If you are creating both the server side, and the client side, of the NetSimple connection [1], and you are choosing to not use a standard protocol (like HTTP) then you can make use of the NetTalk WholePacket Protocol (WPP) to simplify packet management.

WPP works by prepending a Long to the front of each packet, to specify the length of that packet. When the receiver gets that many bytes then it knows a "whole packet" has arrived, and it can be processed.

To use the WholePacket protocol use the NetWholePacket class instead of the NetSimple class. This class works exactly the same as the NetSimple class with the exception that incoming (complete) packets are passed to the PacketReceived method. [2] You should put your processing code in here, rather than in the Process method.

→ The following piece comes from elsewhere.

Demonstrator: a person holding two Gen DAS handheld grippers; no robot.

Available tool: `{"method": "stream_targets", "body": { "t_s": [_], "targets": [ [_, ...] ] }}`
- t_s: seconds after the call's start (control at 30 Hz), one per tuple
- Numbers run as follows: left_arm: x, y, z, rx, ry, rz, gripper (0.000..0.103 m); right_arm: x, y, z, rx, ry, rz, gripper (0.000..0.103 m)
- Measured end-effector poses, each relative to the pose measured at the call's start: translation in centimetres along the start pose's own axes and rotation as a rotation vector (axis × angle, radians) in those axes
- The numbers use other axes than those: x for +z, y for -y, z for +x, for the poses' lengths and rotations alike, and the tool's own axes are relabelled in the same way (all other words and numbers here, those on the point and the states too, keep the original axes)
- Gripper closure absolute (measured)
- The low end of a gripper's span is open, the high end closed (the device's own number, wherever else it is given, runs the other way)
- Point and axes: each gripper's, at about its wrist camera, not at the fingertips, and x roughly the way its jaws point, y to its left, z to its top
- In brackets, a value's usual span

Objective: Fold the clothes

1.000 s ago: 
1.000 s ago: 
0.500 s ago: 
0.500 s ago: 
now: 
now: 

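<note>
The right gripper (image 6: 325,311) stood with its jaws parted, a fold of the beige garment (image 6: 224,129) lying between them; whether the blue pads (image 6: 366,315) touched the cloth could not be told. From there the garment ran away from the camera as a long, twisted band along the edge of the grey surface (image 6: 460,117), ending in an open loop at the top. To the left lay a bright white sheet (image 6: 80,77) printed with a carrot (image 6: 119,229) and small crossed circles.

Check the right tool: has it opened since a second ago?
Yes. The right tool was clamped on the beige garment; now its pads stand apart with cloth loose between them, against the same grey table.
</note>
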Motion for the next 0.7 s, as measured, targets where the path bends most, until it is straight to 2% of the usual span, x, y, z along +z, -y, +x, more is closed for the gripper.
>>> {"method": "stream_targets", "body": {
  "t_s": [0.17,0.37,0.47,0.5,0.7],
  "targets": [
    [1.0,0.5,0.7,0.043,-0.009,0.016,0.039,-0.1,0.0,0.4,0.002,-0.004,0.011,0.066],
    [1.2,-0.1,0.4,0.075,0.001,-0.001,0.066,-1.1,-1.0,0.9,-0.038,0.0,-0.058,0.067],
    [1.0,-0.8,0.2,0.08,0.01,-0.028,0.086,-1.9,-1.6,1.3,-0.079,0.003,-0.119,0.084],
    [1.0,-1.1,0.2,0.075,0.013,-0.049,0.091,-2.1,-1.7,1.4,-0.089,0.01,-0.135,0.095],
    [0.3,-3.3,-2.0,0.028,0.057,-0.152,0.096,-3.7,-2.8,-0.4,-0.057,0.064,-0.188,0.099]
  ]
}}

The incoming (whole) packets are in the WholePacket property, so in the PacketReceived method you can use this to process the contents of the incoming packets. This property is a StringTheory object so can be of any length. All the StringTheory methods are available at this point, including GetValue() and Length().


1.  Some other developers and devices make use of the same technique. If you are interacting with a device that uses this technique then you are in luck. The only complication may be the "order" of the bytes inside the Long. NetTalk uses the Windows order (known as LittleEndian). If the device, or service, you are connecting to uses BigEndian (The bytes are in the reverse order) then you can set the property UseBigEndian to true. You can also control whether the length value in the header includes the header or not using the LengthInclusive property.

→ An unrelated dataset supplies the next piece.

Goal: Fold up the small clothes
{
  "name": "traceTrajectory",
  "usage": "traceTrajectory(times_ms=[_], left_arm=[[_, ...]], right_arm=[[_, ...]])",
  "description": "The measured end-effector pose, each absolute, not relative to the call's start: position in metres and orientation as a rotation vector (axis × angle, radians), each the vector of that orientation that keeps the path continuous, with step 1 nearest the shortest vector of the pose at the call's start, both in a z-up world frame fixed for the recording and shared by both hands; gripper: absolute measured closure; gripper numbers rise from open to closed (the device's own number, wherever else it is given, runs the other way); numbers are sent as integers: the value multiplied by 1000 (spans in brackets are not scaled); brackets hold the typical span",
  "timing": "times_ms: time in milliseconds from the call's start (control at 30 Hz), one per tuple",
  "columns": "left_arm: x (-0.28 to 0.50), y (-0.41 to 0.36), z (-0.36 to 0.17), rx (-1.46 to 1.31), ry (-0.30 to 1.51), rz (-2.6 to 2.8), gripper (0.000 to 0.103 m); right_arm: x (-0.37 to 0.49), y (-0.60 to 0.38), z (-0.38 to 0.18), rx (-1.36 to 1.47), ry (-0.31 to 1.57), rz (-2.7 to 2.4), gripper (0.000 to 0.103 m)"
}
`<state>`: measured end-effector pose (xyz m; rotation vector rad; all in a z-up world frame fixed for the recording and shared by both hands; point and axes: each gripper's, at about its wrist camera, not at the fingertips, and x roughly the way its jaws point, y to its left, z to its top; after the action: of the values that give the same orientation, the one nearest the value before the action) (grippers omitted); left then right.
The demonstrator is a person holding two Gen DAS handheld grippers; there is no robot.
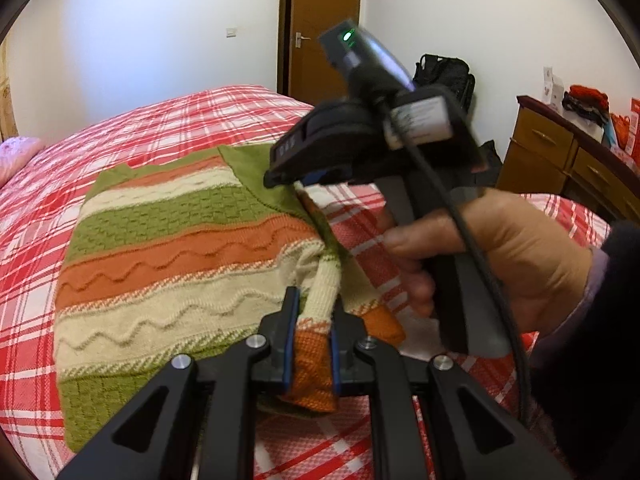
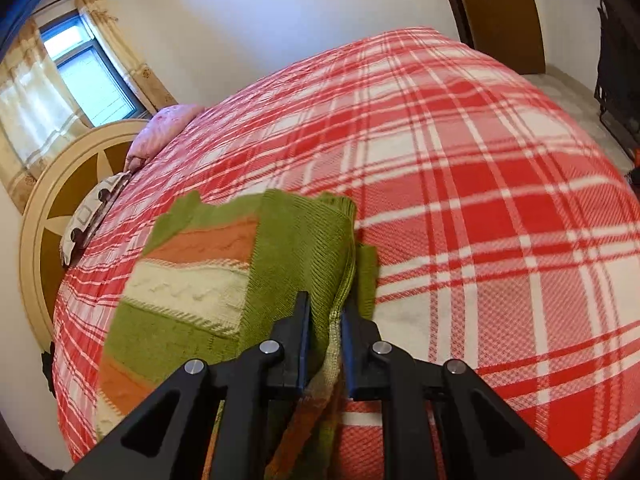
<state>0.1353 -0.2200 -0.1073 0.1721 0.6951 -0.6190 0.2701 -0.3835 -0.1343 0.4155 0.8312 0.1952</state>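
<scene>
A small knit sweater (image 1: 168, 248) with green, orange and cream stripes lies on the bed. My left gripper (image 1: 314, 304) is shut on the sweater's sleeve (image 1: 320, 300), at its orange and cream cuff end. My right gripper (image 2: 326, 304) is shut on the sweater (image 2: 224, 264) at its green upper edge, where the sleeve fold runs between the fingers. In the left wrist view the right gripper (image 1: 288, 178) shows from the side, held by a hand (image 1: 500, 256), pinching the green edge. The sleeve is lifted and folded over the sweater's body.
The bed is covered by a red and white plaid blanket (image 2: 460, 200). Pillows (image 2: 160, 140) and a round headboard (image 2: 52, 200) are at its far left. A wooden dresser (image 1: 560, 164), a black bag (image 1: 444, 72) and a door (image 1: 320, 20) stand beyond the bed.
</scene>
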Motion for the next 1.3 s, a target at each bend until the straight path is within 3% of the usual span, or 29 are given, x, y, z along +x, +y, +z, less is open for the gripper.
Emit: traceTrajectory(times_ms=[167,233,267,300,367,500,733,1033,1067,1100,1300], left_arm=[[139,-219,-108,188,695,-631,87],[138,-216,-106,187,701,-643,80],[137,-213,-105,189,711,-658,69],[135,-209,-103,192,723,-670,53],[130,-199,-99,193,731,-688,35],[123,-168,-90,179,724,-683,23],[122,-112,-85,107,749,-560,23],[121,-86,-78,93,733,-440,23],[122,-84,-78,88,737,-434,23],[123,-81,-79,81,744,-428,23],[134,-73,-84,39,780,-399,23]], right_arm=[[269,-387,-135,425,835,205,88],[264,-390,-130,441,837,191,80],[260,-392,-126,442,840,158,66],[252,-397,-120,456,834,124,57],[225,-410,-106,533,783,103,56],[165,-404,-85,555,722,112,56],[97,-347,-89,544,741,201,56],[91,-307,-118,368,826,35,57],[92,-310,-121,375,826,49,68],[94,-309,-123,368,834,64,87],[91,-317,-120,365,819,29,93]])
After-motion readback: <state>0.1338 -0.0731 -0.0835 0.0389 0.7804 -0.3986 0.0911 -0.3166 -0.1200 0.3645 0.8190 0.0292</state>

2. WholePacket functionality has been refactored in NetTalk 10. If you are upgrading from an earlier NetTalk, and already using the WholePacket functionality then you will get compile errors. See the Upgrading section in this document for details on changes required to your code. these changes are minor and should not take long to apply.


Upgrading to NetTalk 10


Some small naming changes have been made to the NetSimple class which may affect your embed code.


The WholePacket functionality has been refactored to make it easier to use, and more consistent with the other classes. If you are using WholePacket functionality in your program then you will need to tweak your code as described below. The changes have been carefully engineered to generate compile errors, so once your program compiles error free then all the necessary changes should have been made.
  1. The WholePacket functionality has been removed from the Netsimple class and moved to its own class, NetWholePacket. If you have an object, using NetWholePacket then change the class it uses from NetSimple to NetWholePacket.
  2. Whole packets used to flow through the Process method, with a packet type set to NET:SimpleWholeDataPacket. The code in here should be moved to the PacketReceived method. This method is only called when a complete packet arrives.
  3. The use of WholePacketQueue.WholeBinData and WholePacketQueue.WholeBinDataLen in PacketReceived has changed. You should now use self.WholePacket.GetValue() and self.WholePacket.Length()
  4. The WholePacketSend method has been renamed to Send.
  5. The WholePacketUseLengthField has been renamed to UseWholePacket. Instead of setting this to 1, or true, it should be set to netWPP:LengthPrefix.
  6. WholePacketUseBigEndian property renamed to UseBigEndian
  7. WholePacketLengthInclusive property renamed to LengthInclusive


Class Reference


Included in NetTalk Desktop

The NetAll class is the root class which underpins all the other classes. It is not designed to be used as an object by itself, rather it provides some utility methods which are used by the other classes. All NetTalk objects have these properties and methods.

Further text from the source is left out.